Well, the painting is MASSIVE and with some 20,000 people seeing it every day, so is the audience. (The Met gets about 15,000 daily, as an uptown comparison.) Edelman elaborates on art in public spaces;
“I think that the role of the art is to create life within a building. It’s not just about white marble walls, it’s about spirit and life. From the building’s point of view, it’s about branding, and something that is beyond the simple walls.”
My alma mater Condé Nast Publications, occupies nearly a quarter of the building’s 4 million square feet and is moving in right about now. I might have to visit someone there to see this in person. In the meantime, I'm checking out this video. (T/Y Douglas)
HAIRY JOB: BJARNE MELGAARD NEEDS YOUR HANDS (FREE)
Openly gay, New York-based, Norwegian artist Bjarne Melgaard might have a job for you. (No, not that kind.) He’s looking for an unpaid intern –repeat UNPAID– to “create large hair based sculpture and paintings” in collaboration with hairstylist Bob Recine. (Recine is MAJOR, btw.) No $$, but Melgaard is possibly offering something worth having, besides the experience;
“Interns may receive a drawing by Bjarne Melgaard at the end of the project, provided the work was satisfactory”
To apply, go here. You have until December 1. Tweet me if you get an interview @treynyc. Good luck, kids!
WES ANDERSON: INTERIOR DECORATOR
A complex visual language is Wes Anderson’s calling card. With his eye, set design becomes both a storytelling device and character cue. His private house, so far, is off limits,Apartamento magazine follows the the art of his set design: submarines, intricate brownstones ands vintage color schemes are his stock-in-trade Apartamento’s Editor-in-Chief Marco Velardi says;
“You could compare Wes Anderson to an interior decorator. I always say that a picture of someone’s home tells you a lot more about that person than any portrait possibly can. I imagine in a movie the time you have to describe a character is limited, so using the interiors to do so probably becomes something of a necessity. Ultimately, if you look at his work there are a lot of interiors, with very peculiar and very precise work on the spaces and what people wear. Wes is passionate about every single detail, and that’s why it’s fascinating for us. ”

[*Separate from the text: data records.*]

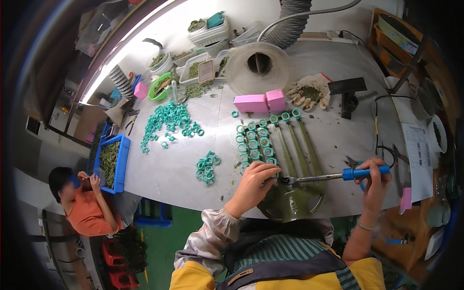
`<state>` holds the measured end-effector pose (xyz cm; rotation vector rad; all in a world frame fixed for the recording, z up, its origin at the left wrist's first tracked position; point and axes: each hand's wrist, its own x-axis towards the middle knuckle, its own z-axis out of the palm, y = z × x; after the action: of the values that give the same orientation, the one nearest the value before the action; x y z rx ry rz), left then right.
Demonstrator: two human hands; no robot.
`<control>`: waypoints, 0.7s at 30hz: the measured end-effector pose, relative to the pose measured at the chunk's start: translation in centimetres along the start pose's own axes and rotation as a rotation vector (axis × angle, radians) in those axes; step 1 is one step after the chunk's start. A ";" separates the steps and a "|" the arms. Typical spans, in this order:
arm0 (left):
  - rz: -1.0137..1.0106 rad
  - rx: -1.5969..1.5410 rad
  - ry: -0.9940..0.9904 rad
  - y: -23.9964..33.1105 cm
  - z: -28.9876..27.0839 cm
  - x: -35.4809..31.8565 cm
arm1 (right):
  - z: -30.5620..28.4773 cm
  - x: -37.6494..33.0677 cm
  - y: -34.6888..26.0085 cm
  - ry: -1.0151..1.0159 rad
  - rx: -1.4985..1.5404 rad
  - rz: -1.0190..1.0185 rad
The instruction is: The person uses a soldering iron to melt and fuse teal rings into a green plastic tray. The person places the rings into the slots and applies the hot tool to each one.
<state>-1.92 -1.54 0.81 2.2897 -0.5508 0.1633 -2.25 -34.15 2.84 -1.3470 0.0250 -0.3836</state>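
An olive-green frame (292, 200) with a rounded base and long parallel bars lies on the metal table before me. Teal rings (265, 143) line its left bars in rows; the bars on the right hold a ring only at their far ends. My left hand (253, 186) is closed over the near end of the ring rows, its fingertips pinching what looks like a teal ring, mostly hidden. In my right hand (374, 183) is the blue handle of a metal-shafted tool (319, 178). The tool's rounded head meets the frame beside my left fingertips.
Loose teal rings form a large pile (169, 118) and a small one (207, 166) at left. Pink blocks (251, 103), a clear funnel hood (234, 70), a soiled glove (311, 92) and a black stand (347, 94) stand beyond. A co-worker (87, 203) sits left by a blue tray (123, 159).
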 end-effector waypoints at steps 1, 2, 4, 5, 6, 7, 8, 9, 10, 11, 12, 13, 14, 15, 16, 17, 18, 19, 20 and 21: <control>-0.010 -0.073 0.013 -0.1 -0.2 0.2 | 0.0 0.1 -0.1 0.023 -0.024 -0.009; -0.024 -0.154 0.064 -1.0 -1.0 0.4 | 0.4 0.1 0.0 0.048 -0.020 -0.034; -0.213 -0.041 0.271 -3.6 -2.9 0.0 | 0.2 0.2 0.2 0.035 -0.014 -0.039; -0.227 0.263 0.367 -5.3 -4.1 -0.4 | 0.1 0.2 0.2 0.021 -0.009 -0.046; -0.314 0.508 0.401 -7.7 -4.9 -1.1 | 0.3 0.2 0.1 0.016 -0.006 -0.046; -0.314 0.508 0.401 -8.8 -5.5 -1.6 | 0.4 0.2 0.0 0.011 -0.011 -0.049; -0.394 0.722 0.342 -9.8 -5.8 -2.3 | 0.4 0.1 -0.1 0.006 -0.017 -0.052; -0.474 0.934 0.280 -10.6 -5.8 -2.8 | 0.5 0.1 -0.1 0.005 -0.017 -0.052; -0.493 0.937 0.245 -11.4 -5.6 -3.3 | 0.4 0.1 -0.1 0.001 -0.021 -0.051; -0.496 0.938 0.246 -12.1 -5.4 -3.9 | 0.5 0.1 -0.1 -0.003 -0.024 -0.049; -0.420 0.923 0.275 -12.3 -5.2 -4.1 | 0.5 0.1 -0.1 -0.002 -0.027 -0.048; -0.346 0.908 0.304 -12.5 -5.1 -4.4 | 0.6 0.0 -0.2 0.012 -0.020 -0.057; -0.348 0.906 0.303 -12.6 -5.1 -4.7 | 0.7 0.0 -0.2 0.025 -0.013 -0.065; -0.304 0.810 0.317 -12.2 -5.3 -4.6 | 0.6 0.0 -0.2 0.026 -0.017 -0.065; -0.261 0.715 0.331 -11.7 -5.5 -4.6 | 0.4 0.0 -0.2 0.023 -0.016 -0.061; -0.261 0.712 0.330 -11.0 -5.5 -4.6 | 0.3 0.0 -0.3 0.019 -0.016 -0.057; -0.357 0.358 0.381 -9.5 -5.7 -4.3 | 0.2 0.0 -0.3 0.022 -0.019 -0.058; -0.446 -0.002 0.421 -8.2 -5.7 -4.1 | 0.2 -0.1 -0.4 0.040 -0.015 -0.045; -0.359 -0.031 0.389 -7.1 -5.8 -3.9 | 0.1 -0.1 -0.5 0.060 -0.013 -0.033; -0.358 -0.036 0.388 -5.4 -5.8 -3.7 | -0.1 -0.2 -0.7 0.062 -0.017 -0.034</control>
<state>-2.58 7.10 0.31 2.2022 0.0554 0.4044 -2.60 -34.28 3.51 -1.3534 0.0565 -0.4546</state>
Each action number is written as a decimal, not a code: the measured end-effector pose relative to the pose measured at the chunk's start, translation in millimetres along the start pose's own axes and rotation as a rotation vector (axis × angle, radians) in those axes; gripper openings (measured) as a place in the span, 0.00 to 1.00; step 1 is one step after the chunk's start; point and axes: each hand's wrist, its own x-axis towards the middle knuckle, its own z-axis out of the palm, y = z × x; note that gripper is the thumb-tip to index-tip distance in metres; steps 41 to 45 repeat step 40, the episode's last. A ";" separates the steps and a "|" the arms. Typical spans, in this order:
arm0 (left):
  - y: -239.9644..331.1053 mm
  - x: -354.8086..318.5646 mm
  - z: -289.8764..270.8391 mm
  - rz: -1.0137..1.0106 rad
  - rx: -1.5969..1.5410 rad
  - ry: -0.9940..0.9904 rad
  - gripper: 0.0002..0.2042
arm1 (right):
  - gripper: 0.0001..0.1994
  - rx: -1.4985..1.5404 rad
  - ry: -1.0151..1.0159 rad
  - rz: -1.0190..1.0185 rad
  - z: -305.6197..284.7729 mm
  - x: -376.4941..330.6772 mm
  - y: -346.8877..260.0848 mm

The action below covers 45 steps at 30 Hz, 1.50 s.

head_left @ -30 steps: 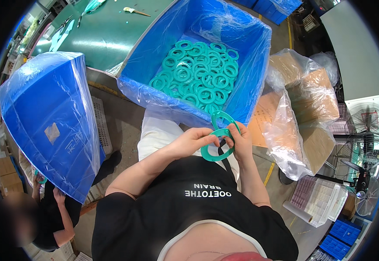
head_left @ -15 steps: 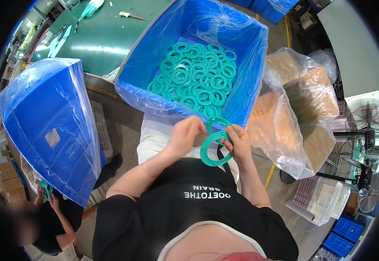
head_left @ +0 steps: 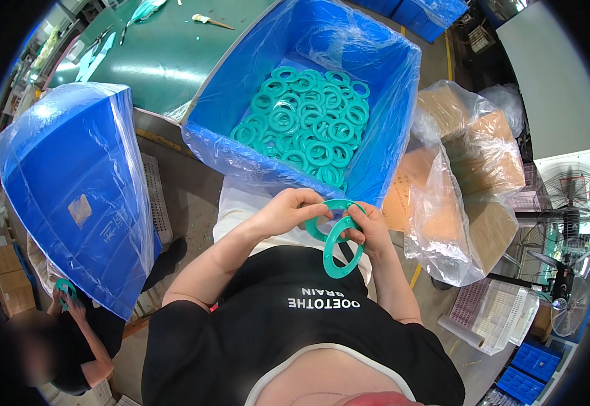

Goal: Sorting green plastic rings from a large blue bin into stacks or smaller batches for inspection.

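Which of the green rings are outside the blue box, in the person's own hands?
Two green rings, pinched between left hand and right hand; the others lie in the lined blue box.

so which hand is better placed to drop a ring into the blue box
Left, probably. The left hand pinches the upper green ring, nearer the blue box. The right hand holds the lower ring, which hangs toward the body.

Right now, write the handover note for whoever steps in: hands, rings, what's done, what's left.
Left hand: pinching the upper teal ring at its left edge.
Right hand: gripping the lower teal ring, which hangs tilted over the lap.
The two rings overlap between the hands, partly split apart.
Blue lined bin ahead holds a pile of teal rings.
Done: a pair lifted out in hand.
Left: finish separating; the bin pile is untouched.
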 end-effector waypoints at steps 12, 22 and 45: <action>-11.4 0.9 12.4 0.723 0.870 0.551 0.04 | 0.14 0.056 -0.005 0.002 5.0 7.0 5.7; -21.4 3.1 -12.3 -0.033 -0.608 0.252 0.10 | 0.11 -0.424 0.670 -0.790 -57.2 -73.3 -105.2; -87.9 -94.1 -82.9 -0.077 -0.544 0.512 0.16 | 0.12 -1.461 0.490 -0.798 -40.0 35.8 -85.1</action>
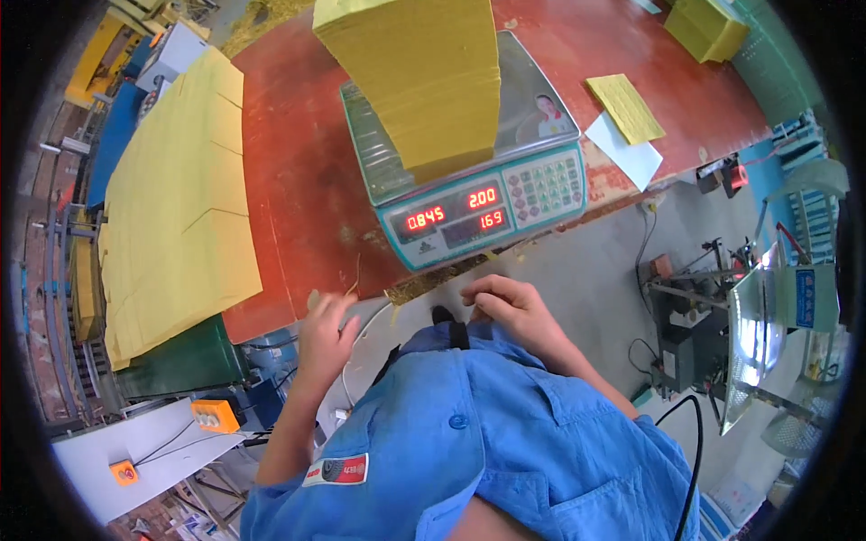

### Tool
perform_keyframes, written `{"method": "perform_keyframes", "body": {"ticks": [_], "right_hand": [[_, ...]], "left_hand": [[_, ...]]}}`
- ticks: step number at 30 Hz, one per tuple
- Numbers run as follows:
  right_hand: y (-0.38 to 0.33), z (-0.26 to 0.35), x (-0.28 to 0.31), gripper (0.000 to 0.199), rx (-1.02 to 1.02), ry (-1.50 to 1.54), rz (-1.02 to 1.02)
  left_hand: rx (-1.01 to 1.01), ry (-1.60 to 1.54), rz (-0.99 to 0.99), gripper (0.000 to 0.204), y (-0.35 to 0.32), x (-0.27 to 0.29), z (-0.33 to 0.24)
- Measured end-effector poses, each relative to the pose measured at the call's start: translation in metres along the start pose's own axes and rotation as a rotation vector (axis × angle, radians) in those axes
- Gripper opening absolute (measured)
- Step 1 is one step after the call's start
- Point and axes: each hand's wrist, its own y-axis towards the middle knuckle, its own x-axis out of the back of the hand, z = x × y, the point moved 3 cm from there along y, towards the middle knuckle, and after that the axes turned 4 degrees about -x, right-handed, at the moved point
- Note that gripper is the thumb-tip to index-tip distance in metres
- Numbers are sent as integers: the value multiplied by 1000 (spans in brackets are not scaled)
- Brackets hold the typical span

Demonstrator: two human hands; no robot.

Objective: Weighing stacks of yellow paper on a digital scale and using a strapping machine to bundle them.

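Note:
My left hand (327, 335) is by the table's front edge, thumb apart from the fingers, which are slightly blurred. Nothing shows in it. My right hand (512, 308) hovers in front of the weighing scale, its fingers loosely bent and partly apart, with no object visible in it. The teal digital scale (547, 191) has lit red digits and a keypad. A tall yellow block (424, 81), perhaps a stack of paper, stands on the metal pan. Neither hand touches the block or the scale.
Yellow stacks (185, 207) line the left side of the red table (298, 180). At right lie a yellow pad (625, 108) and a white sheet (622, 151); another yellow block (705, 29) stands behind. Machinery with a lamp (756, 316) is on the right. An orange socket box (215, 416) is lower left.

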Motion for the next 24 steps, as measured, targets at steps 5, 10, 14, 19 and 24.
{"method": "perform_keyframes", "body": {"ticks": [5,10,14,19,24], "right_hand": [[1,-1,-13,25,49,-127,20],[-8,-10,-18,23,41,-175,-41],[-5,-25,-20,22,54,-210,-20],[1,-22,-24,23,232,-321,-52],[0,-13,-6,20,297,-341,-79]], "left_hand": [[-79,122,-117,56,27,-31,-13],[-244,62,-48,48,-28,-51,-3],[-97,35,160,27,-67,-65,28],[-242,-56,-129,19,-32,-50,8],[-329,-207,-151,21,3,-43,-41]]}}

It sort of seems unfair not to mention his production designer here,David Wasco, Adam Stockhausen and others. My ex was an art director and production designer for film (Igby Goes Down, Made) and if I only mentioned the director, it'd be unfair to his collaborators. Having said that, the film is the vision of the director and this is where the eye comes from. The common denominator in all of Anderson's films, is obviously Anderson himself.